Sage was my first, and so far only, pregnancy. My pregnancy was a breeze and on my due date, I started having contractions. Once at the hospital, I had a fast and natural delivery...all seemed well. My mom noticed right away that something was wrong with Sage's eyes. I told myself everything was fine and that it was just because she was a newborn. She was a healthy baby, but at 2 months old, I started to allow myself to admit that something was off. Her pediatrician did not seem concerned with her lack of tracking or engaging, but she did notice she had torticollis, so we started therapy for that.
At 4 months old, the low tone was very noticeable. Sage could not even begin to support her head or sit up. She had not yet rolled over or reached any cognitive milestones. Her doctor was now concerned and sent us to OHSU for an MRI of her brain. What an ordeal that was, but it was necessary. Results came back and everything was normal. Because of this, the neurology department put her on a 1 year plus waiting list. Thankfully her pediatrician said NO to that and called herself to advocate for Sage to be seen immediately. We got in less than 2 months later. At 6 months old, Sage was given the clinical diagnosis of hypotonic cerebral palsy. It got her the services she needed, but I was never at ease with this diagnosis. How does this happen?! It just didn't make any sense and as a mother, I constantly dissected every part of my pregnancy and delivery and blamed myself...this somehow had to be my fault.

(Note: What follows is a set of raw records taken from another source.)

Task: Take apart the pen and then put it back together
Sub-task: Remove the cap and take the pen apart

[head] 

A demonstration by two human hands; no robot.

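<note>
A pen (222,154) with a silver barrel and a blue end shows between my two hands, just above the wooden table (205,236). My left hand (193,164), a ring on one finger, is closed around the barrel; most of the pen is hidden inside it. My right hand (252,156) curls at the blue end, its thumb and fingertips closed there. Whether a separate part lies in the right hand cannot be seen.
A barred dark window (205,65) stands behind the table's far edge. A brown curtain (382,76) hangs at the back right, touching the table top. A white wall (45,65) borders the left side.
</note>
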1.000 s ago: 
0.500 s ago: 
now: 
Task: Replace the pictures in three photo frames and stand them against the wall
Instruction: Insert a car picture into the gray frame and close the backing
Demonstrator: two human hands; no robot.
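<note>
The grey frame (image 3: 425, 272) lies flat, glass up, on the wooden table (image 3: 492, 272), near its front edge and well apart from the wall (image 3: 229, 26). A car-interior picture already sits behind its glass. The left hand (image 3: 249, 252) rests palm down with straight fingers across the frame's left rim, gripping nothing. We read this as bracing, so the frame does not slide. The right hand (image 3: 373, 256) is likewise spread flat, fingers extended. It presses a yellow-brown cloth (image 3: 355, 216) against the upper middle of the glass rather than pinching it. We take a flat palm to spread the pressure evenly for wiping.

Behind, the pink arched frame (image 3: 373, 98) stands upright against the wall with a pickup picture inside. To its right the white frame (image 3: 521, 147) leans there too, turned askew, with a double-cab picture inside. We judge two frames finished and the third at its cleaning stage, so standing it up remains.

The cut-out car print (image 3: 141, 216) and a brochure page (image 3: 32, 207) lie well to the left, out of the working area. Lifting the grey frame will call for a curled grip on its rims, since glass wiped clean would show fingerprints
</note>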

Over the next 6 months, we made the drive to OHSU a lot for testing and follow ups. EVERYTHING always came back normal. It seemed like we would never know what was going on. At 1 year old, we were referred to the genetics team. A few things were tested for and all came back normal. Then we did a chromosome study, which also came back normal. There was one final test to do. Genome Sequencing! If this extensive test didn't pick anything up, then we were done with diagnostics. I never expected them to find anything. I had mentally prepared myself for never knowing. Shortly after her second birthday, I got the call. Sage has a, so far, unique gene called GRIN1. It was not passed down from me or my husband, but it is a "mutation". I cried and cried. These were tears of relief, almost happy tears...we got our answer finally! This isn't a great answer because the condition is so rare and her doctors still can't tell us what to expect, but it is better than no answer.
I still felt so alone. Her doctors did not know of any support groups and said we were one of maybe ten in the world. My sister and cousin found some GRIN groups on Facebook. I have always been anti-social media, but broke down and created an account to connect with other families. I am so glad I did. What an amazing, growing group of families!
Our little, sweet Sage makes progress with therapy. She has always been an okay eater, but cannot feed herself. She loves bright, flashy things and silly noises. Her favorite thing to do is bounce and rock. She also enjoys sitting outside and watching the leaves in the trees. She is a lot of work and our lives have changed forever, but I am glad she is mine. We love her dearly...she always has a way of making you smile.